INFORMATION SHOWN:
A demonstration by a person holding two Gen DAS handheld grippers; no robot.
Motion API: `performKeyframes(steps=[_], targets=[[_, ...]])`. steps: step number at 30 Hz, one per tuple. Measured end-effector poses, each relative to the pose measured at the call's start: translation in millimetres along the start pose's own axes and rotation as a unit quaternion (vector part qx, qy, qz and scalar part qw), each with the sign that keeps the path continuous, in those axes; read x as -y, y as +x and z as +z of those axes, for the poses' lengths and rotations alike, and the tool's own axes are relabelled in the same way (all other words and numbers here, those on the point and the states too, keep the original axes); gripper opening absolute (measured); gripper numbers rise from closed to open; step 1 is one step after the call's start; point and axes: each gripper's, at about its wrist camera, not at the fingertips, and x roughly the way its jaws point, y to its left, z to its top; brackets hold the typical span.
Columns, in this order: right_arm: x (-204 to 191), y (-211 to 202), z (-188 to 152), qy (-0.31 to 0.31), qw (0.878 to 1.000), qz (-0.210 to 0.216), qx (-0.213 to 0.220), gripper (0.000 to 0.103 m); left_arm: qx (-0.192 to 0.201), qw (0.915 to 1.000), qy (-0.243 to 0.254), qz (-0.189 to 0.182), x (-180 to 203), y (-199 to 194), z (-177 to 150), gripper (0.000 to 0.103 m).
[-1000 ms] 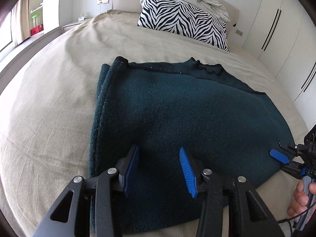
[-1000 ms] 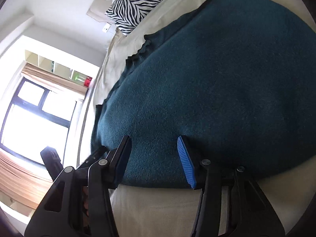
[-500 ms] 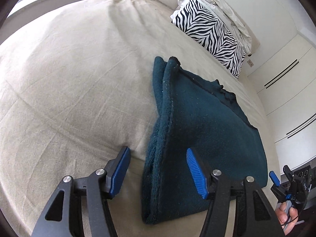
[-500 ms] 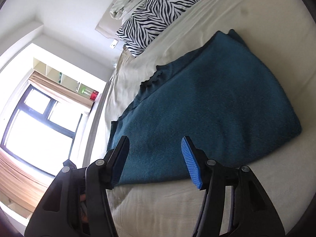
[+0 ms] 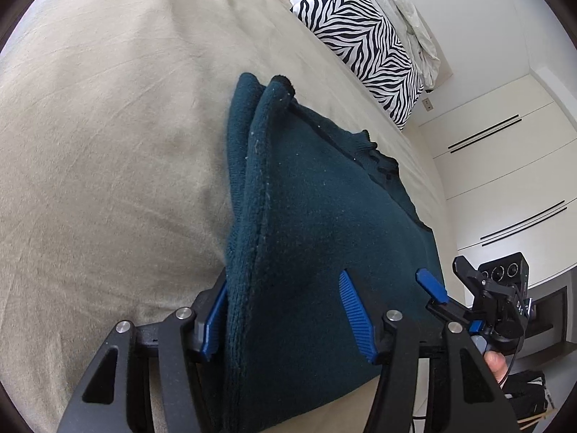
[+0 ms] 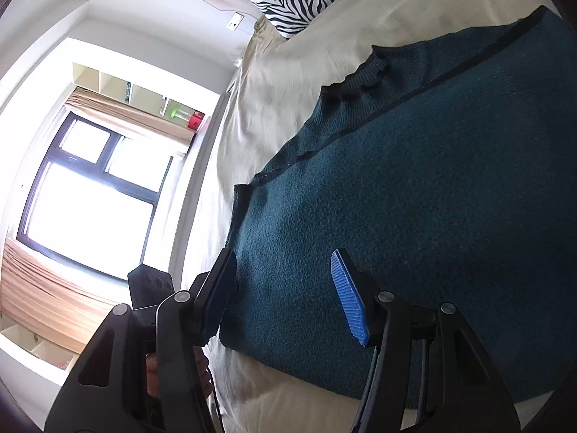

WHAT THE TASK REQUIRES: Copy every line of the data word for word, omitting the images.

RESULT OF THIS EXERCISE:
A demonstration by a person holding two Gen DAS handheld grippers; no robot.
Motion API: `performKeyframes(steps=[_], targets=[[_, ...]])`. steps: step number at 30 Hz, one per tuple. Measured end-effector poses, each relative to the pose measured at the call's start: translation in millimetres along the start pose's own axes and rotation as a unit quaternion (vector part qx, qy, qz and scalar part qw), each with the sign that keeps the path continuous, in those axes; read x as -y, y as +x and z as +z of those axes, for the poses' lengths and rotations alike, and the tool's own axes are relabelled in the same way (all other words and numbers here, those on the point and the states too, keep the original axes); gripper opening absolute (measured); gripper numbers rise from closed to open; step 1 is one step after the call's start; point and axes: each gripper's, at about its wrist camera, not at the fingertips, and x roughly the way its jaws point, y to its left, z to its top; brackets hold the typical span.
Columns, in this order: right_arm: x (-204 to 191), y (-211 to 202), z (-188 to 152), qy (-0.31 to 0.31), qw (0.878 to 1.000), qz (-0.210 to 0.216), qx (-0.213 to 0.220), gripper (0.000 to 0.103 m); left_arm: qx (-0.192 to 0.201), qw (0.915 to 1.000), qy (-0.243 to 0.254), qz (-0.189 to 0.182), x (-180 to 203), y (-199 to 194), z (-177 to 150), gripper (0.000 to 0.103 m).
[-1000 ms] 
[-1000 ms] 
[-500 ms] 
[-500 ms] 
[+0 ms] 
[+0 ms] 

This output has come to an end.